In "Thunder Road," a movie about high-speed hot rod moonshine smuggling in Kentucky, the family prays before supper, and the teenage boy says:

Good food
Good meat
Gettin late
Let's Eat

and his older brother, Robert Mitchum, smashes the kid in the face and knocks him out of his chair.

There are Right Prayers and there are Wrong Prayers.

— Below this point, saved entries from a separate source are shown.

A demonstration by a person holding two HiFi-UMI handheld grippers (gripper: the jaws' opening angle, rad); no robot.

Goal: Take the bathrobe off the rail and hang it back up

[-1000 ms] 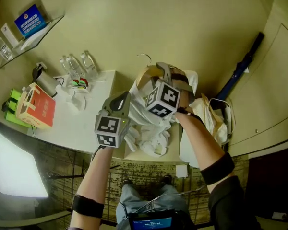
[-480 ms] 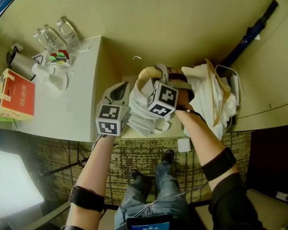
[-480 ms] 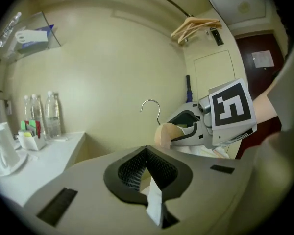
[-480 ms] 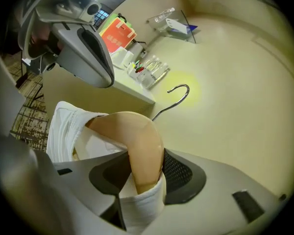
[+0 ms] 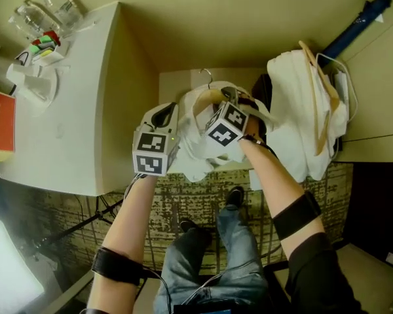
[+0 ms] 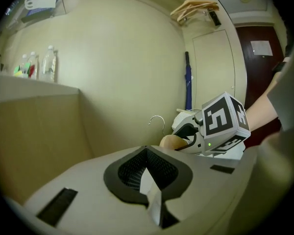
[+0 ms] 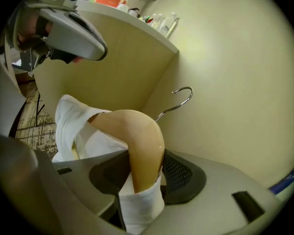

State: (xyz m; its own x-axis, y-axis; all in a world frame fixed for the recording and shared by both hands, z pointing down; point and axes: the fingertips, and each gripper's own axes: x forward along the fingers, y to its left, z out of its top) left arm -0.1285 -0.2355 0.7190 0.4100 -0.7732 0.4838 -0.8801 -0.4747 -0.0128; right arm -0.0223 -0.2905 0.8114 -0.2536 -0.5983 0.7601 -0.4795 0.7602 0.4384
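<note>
**Left gripper** (image 6: pixel 148 166): my jaws were fully together, pinching a thin fold of the white bathrobe (image 7: pixel 73 126) between the pads. I judged that this grip was there to keep the loose cloth gathered while the other side carried the weight.

**Right gripper** (image 7: pixel 146 173): my jaws stood part-way apart, clamped across one arm of the wooden hanger (image 7: pixel 144 136). A layer of bathrobe cloth was trapped under the pads. Gripping the arm close to its bend probably steadied the hanger. It also left the wire hook (image 7: pixel 182 96) free just beyond the jaw tips, pointing up and away.

**Position of the bathrobe**: it was off the rail and on its hanger, slung between both grippers and draped below them. The right gripper sat just beside the left.

**Beyond the jaws**:
- The tall side panel of the table (image 5: pixel 72 123) rose to the left of the left gripper, with bottles (image 5: pixel 52 2) at its far end.
- A bare wall (image 6: pixel 122 58) stood ahead of both grippers.
- To the right of the right gripper hung a second robe (image 5: pixel 295 110). Past it, a blue umbrella (image 5: pixel 357 25) leaned in the corner.
- Spare hangers (image 6: pixel 193 8) hung high above. I judged the rail to be up there, so rehanging called for a long lift with the hook leading.
</note>
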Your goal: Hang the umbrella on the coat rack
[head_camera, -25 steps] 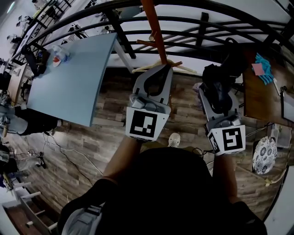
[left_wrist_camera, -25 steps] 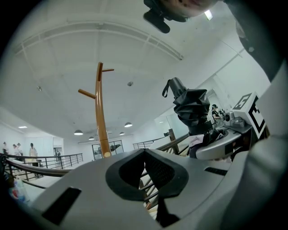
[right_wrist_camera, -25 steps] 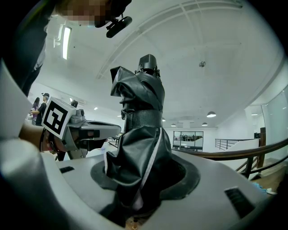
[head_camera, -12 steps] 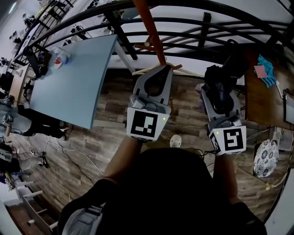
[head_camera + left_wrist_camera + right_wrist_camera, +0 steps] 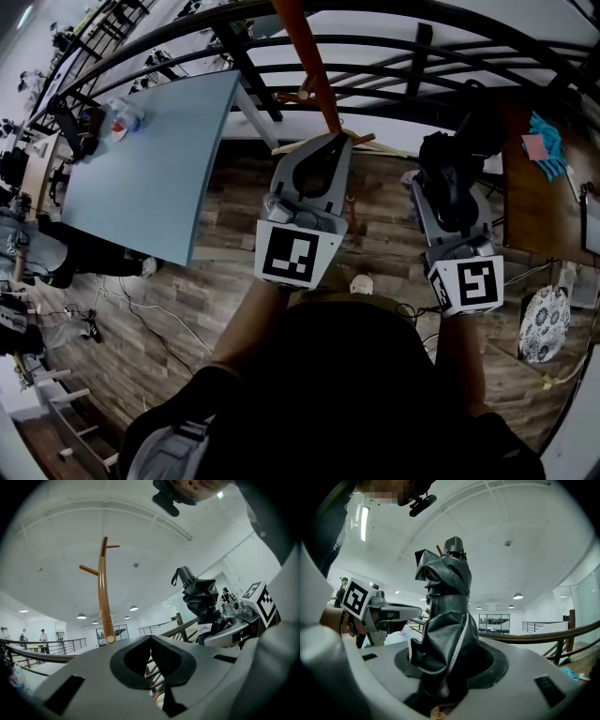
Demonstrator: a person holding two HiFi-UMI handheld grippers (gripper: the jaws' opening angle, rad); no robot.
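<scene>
The coat rack [image 5: 309, 66] is an orange-brown wooden pole with short pegs; in the left gripper view the coat rack [image 5: 101, 597] rises just left of my jaws. My left gripper [image 5: 339, 141] hovers by the pole's lower pegs, shut, with nothing between its fingers. The folded black umbrella [image 5: 450, 155], wrapped with a strap, stands upright in my right gripper [image 5: 448, 192], which is shut on it. In the right gripper view the umbrella [image 5: 445, 620] fills the space between the jaws of my right gripper [image 5: 445, 672]. The left gripper view shows the umbrella [image 5: 201, 597] to the right of the pole.
A black metal railing [image 5: 422, 47] runs behind the rack. A light blue table [image 5: 150, 159] stands at the left, a brown wooden table [image 5: 534, 197] with a teal cloth [image 5: 544, 141] at the right. A round patterned plate [image 5: 541, 319] lies on the wooden floor.
My right gripper has edged slightly to the right with the umbrella in it. The left gripper has stayed beside the pole.
</scene>
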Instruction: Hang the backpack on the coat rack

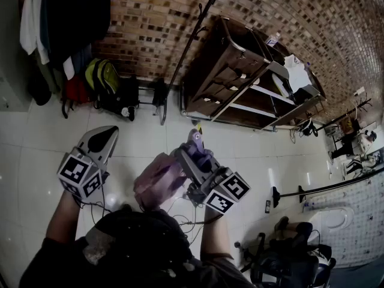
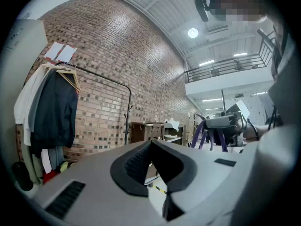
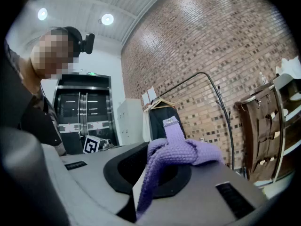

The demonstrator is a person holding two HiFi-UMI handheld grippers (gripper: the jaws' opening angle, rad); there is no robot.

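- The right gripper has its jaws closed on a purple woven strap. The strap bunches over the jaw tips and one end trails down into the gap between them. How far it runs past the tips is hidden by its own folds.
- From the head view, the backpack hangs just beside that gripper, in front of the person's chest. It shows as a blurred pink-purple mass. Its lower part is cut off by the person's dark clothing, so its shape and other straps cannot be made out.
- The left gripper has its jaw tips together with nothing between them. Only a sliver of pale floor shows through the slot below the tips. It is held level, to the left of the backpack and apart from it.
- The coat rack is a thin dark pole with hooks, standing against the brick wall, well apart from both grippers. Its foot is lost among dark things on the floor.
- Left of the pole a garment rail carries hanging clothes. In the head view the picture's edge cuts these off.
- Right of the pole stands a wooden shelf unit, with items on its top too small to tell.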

Does Switzerland have any good (or bad) moonshine? What's it made of? (Ours is made of corn/maize.) What's it called? How strong is it?

PatFromCH said...

I grew up in a rural area where people used to make their own Schnaps or brought fruit to it to the destillery. We are talking about Very Strong Stuff here made from apples, cherries, corn etc. Chirsischnaps (cherry Schnaps) over 40 % alcohol voulme for example. Wakens the Dead, kills a cold and any germs you can imagine, tastes like rocket fuel, cures a sore throat, helps you digest after a heavy meal, keeps you warm in the winter and makes you drunk faster than lightning after a few shots. Up in the Jura region they also used to make illegal Absinth but that is a different story.

patfromch said...

I grew up in a rural area where people used to make their own Schnaps or brought it to the destillery. We are talking about Very Strong Stuff here made from apples, cherries, corn etc. Chirsischnaps (cherry Schnaps) over 40 % alcohol voulme for example. Wakens the Dead, kills a cold and any germs you can imagine, tastes like rocket fuel, cures a sore throat, helps you digest after a heavy meal, keeps you warm in the winter and makes you drunk faster than lightning after a few shots. Up in the Jura region they also used to make illegal Absinth but that is a different story.

Mike Stone said...

It does have a gender, just not sure what it is yet! Of course a name will follow. We're pretty excited about it. Daniel will get to be a Big Brother, something he doesn't know he's excited about yet, but he will be!

pATfROMch said...

Oh I forgot to mention something. One of the reasons why I wanted to study medieval history or literature was Dante's Divine Comedy.
Y'see this bloke gets lead off the way and takes a trip through Hell, Purgatory and Heaven whith 2 guides, one is the ancient poet Virgil, the other Beatrice, the woman of his Dreams.
Dante meets all sorts of people from Ulysses to greek philosophers to kings, old friends and some mean bastards in Hell, saints in Heaven and recovering sinners in Purgatory. If you haven't read it yet, do so N O W, one of the best Fantasy novels ever. And it will help you to understand the medieval mind set in terms of intellectual thought mechanism, knowledge and abstraction. It contains action, philosophy, history, a bit of comedy (when some of the demons are having fun with the sinners in Hell) and even al love story, will expand your horizon and knowledge. What more can you want from a book ?
Various translations into english and the original italian are available online legally (those made before 1923), some even with illustrations by either Boticelli or Doré. If they'd ask me on Desert Island Disk which book I would take with me, I would take this one withouth hesitation.